## ASSIGNMENT
Return the lines below that carry the word "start".

## GIVEN MATERIAL
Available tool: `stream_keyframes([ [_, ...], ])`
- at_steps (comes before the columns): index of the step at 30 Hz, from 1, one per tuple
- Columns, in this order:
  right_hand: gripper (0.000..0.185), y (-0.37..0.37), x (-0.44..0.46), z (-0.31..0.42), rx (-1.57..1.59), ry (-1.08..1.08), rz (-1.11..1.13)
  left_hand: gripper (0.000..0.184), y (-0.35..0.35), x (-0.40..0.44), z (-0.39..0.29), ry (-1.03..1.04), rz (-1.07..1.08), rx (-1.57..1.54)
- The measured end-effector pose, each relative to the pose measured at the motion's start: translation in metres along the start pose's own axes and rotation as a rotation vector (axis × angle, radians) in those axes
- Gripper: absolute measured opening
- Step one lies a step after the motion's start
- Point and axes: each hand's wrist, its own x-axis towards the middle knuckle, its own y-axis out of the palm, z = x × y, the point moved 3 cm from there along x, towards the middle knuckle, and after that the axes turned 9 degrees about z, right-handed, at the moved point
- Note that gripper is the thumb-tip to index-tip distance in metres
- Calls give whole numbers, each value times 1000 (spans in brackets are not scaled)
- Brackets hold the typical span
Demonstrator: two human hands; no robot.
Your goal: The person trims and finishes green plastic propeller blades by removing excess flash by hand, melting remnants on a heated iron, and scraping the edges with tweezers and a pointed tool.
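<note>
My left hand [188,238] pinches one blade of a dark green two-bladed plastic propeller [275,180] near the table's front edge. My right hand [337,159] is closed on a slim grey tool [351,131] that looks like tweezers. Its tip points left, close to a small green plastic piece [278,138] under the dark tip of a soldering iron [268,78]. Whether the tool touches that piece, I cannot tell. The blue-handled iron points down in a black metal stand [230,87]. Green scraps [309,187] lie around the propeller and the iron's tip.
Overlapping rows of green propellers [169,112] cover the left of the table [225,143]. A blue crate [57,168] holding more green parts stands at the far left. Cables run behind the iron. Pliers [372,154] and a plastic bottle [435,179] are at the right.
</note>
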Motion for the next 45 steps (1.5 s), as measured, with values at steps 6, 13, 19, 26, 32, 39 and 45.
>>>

## FINISHED EXERCISE
- The measured end-effector pose, each relative to the pose measured at the motion's start: translation in metres along the start pose's own axes and rotation as a rotation vector (axis × angle, radians) in those axes
- Step one lies a step after the motion's start

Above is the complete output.